1) What would you say, David, are the most serious injustices or problems that men and boys are faced with in western society today? And I’m asking about those which are either specifically affecting men and/or boys (not women and/or girls) or those which effect men and/or boys disproportionably to women and/or girls. The more you can think of the better.
2) Do you believe that it is important to have a men’s rights movement?

I hope that you will look upon my request favourably. Thank you for your time in this matter.

@ Manboobz patrons

If any of you would like to answer the questions that I put to David then you are most welcome and I’d really appreciate your thoughts. However, I’d like to get my “flounce” out of the way now by stating that, much to your disappointment I’m sure, I won’t be responding to any of your replies. This might sound somewhat rude of me, but I have promised myself not to get involved in any more drawn out discussions here on this blog. And so I’ll leave with a somewhat late, but most genuine, Happy New Year to you all!

Kyrie
Kyrie
12 years ago

Ullere, I don’t know what this article is worth, but anyway it does not agree with you:

Here’s the slightly deflating caveat: this reverse gender gap, as it’s known, applies only to unmarried, childless women under 30 who live in cities. The rest of working women — even those of the same age, but who are married or don’t live in a major metropolitan area — are still on the less scenic side of the wage divide.

nwoslave
12 years ago

@Holly Pervocracy

It was stated on the job application. I’ve applied for jobs before. The questions asked;
Are you willing to travel?
Are you willing to do shift work?
Are you willing to work overtime?

There’s loads more but you get the point.

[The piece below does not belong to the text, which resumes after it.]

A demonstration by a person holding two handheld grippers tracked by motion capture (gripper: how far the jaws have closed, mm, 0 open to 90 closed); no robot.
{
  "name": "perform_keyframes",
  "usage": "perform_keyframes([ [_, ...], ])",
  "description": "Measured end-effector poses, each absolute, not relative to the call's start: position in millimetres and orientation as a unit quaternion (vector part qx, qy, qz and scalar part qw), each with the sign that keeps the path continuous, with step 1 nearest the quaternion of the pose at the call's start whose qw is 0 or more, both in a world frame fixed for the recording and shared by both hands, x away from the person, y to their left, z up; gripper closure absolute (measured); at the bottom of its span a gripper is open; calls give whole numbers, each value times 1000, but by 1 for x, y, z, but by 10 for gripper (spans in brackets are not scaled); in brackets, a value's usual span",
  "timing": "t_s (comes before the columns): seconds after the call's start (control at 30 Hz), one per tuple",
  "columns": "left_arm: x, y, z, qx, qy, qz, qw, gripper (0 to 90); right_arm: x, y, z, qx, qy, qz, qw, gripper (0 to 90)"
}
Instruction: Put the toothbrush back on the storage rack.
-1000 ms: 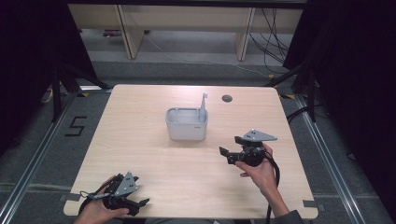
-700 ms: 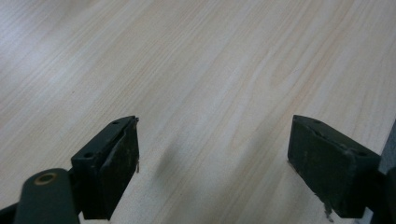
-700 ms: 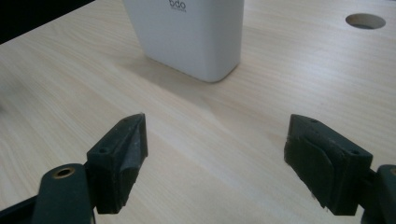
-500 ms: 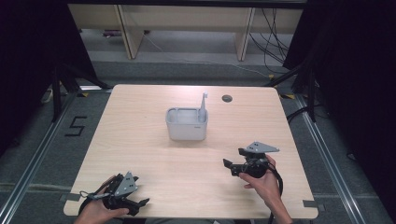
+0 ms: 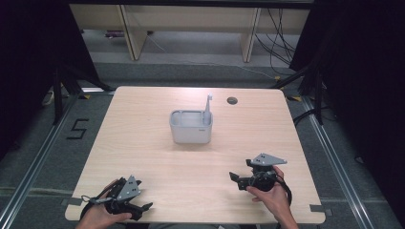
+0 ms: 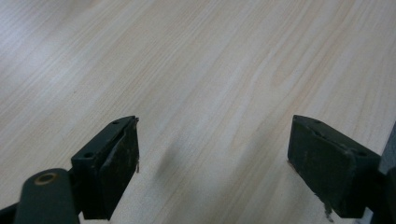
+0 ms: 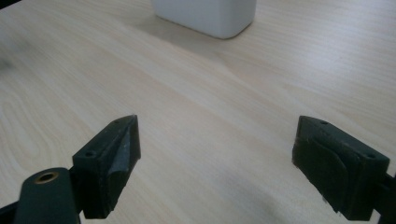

You never did answer what number of women choose any field over being a stay at home mother.

Holly Pervocracy
12 years ago

By default you have just said husbands hoarde the money made, they care nothing about their wives and children, and the only thing they care about is having a live in maid who they’ll treat like shit.

Is this the exception or the rule?

I don’t think all (or most) husbands are uncaring misers, it’s just that a wife has no recourse if they turn out to be. (Well, she can leave. And get $300 a month. Wheeeee.) A husband may be perfectly trustworthy and generous, but “I trust that I’ll get what I need” is still a very different thing economically from “I make $800 a week and it’s mine to spend as I choose.”

hellkell
hellkell
12 years ago

Yeah, NWO, when did community colleges start handing out medical degrees? Seriously, I want to try whatever drugs you’re on for a day, just to see how it feels to be SO DAMN IGNORANT.

By default you have just said husbands hoarde the money made, they care nothing about their wives and children, and the only thing they care about is having a live in maid who they’ll treat like shit.

No, you read in to her comment. Projection, it’s not just for theaters anymore.